Activity - Your task is to copy the listing exactly, with the pictures left out.
[Opening Supplied material section]
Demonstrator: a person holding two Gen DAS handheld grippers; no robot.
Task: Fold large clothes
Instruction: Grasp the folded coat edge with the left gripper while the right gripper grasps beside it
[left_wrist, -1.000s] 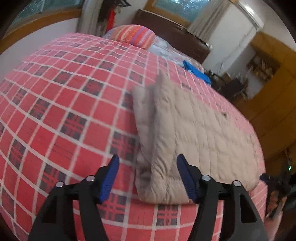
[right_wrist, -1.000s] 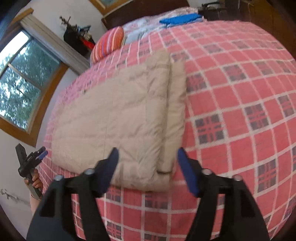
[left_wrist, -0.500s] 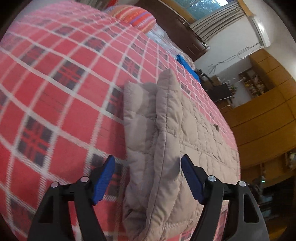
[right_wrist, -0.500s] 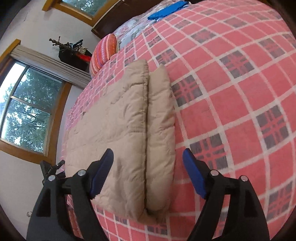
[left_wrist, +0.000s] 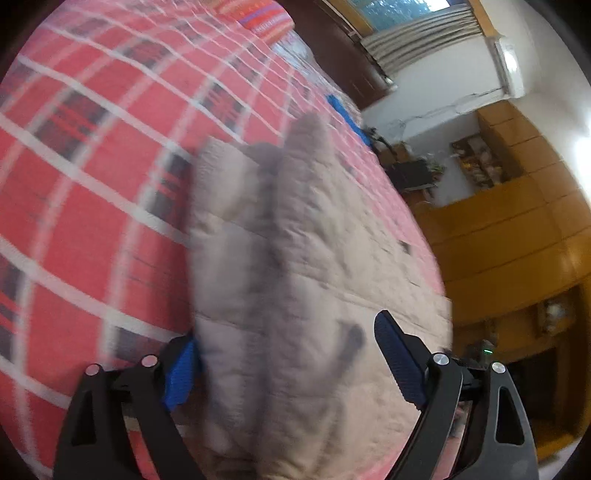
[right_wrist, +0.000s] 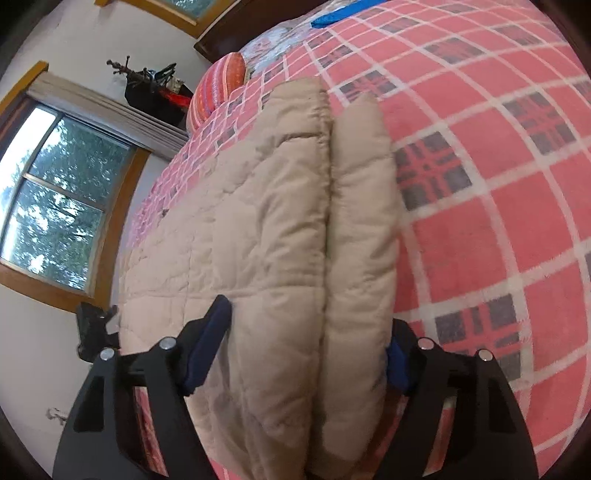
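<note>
A beige quilted garment (left_wrist: 295, 240) lies folded into a thick pad on the red plaid bed (left_wrist: 81, 192). In the left wrist view my left gripper (left_wrist: 290, 365) is open and straddles the pad's near edge, one blue pad (left_wrist: 181, 369) at its left side and the other over its top. The view is blurred. In the right wrist view the same garment (right_wrist: 258, 221) shows two stacked layers. My right gripper (right_wrist: 303, 354) is open, and the doubled edge sits between its fingers. The right finger is partly hidden behind the fabric.
The plaid blanket (right_wrist: 498, 192) covers the whole bed. A striped pillow (right_wrist: 221, 88) and a blue cloth (right_wrist: 343, 14) lie near the headboard. A window (right_wrist: 55, 199) is beside the bed, and wooden cabinets (left_wrist: 517, 240) stand on the other side.
Both grippers have dropped and moved in on the garment's near edge. Its thick folded edge now sits between each pair of open fingers.
</note>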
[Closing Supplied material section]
Answer to the problem -
Demonstrator: a person holding two Gen DAS handheld grippers; no robot.
Task: Fold large clothes
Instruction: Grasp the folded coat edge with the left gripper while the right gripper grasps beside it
[left_wrist, -1.000s] 
[right_wrist, -1.000s] 
[left_wrist, -0.500s] 
[right_wrist, -0.500s] 
[left_wrist, +0.000s] 
[right_wrist, +0.000s] 
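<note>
A beige quilted garment (left_wrist: 295, 240) lies folded into a thick pad on the red plaid bed (left_wrist: 81, 192). In the left wrist view my left gripper (left_wrist: 290, 365) is open and straddles the pad's near edge, one blue pad (left_wrist: 181, 369) at its left side and the other over its top. The view is blurred. In the right wrist view the same garment (right_wrist: 258, 221) shows two stacked layers. My right gripper (right_wrist: 303, 354) is open, and the doubled edge sits between its fingers. The right finger is partly hidden behind the fabric.
The plaid blanket (right_wrist: 498, 192) covers the whole bed. A striped pillow (right_wrist: 221, 88) and a blue cloth (right_wrist: 343, 14) lie near the headboard. A window (right_wrist: 55, 199) is beside the bed, and wooden cabinets (left_wrist: 517, 240) stand on the other side.
Both grippers have dropped and moved in on the garment's near edge. Its thick folded edge now sits between each pair of open fingers.
</note>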

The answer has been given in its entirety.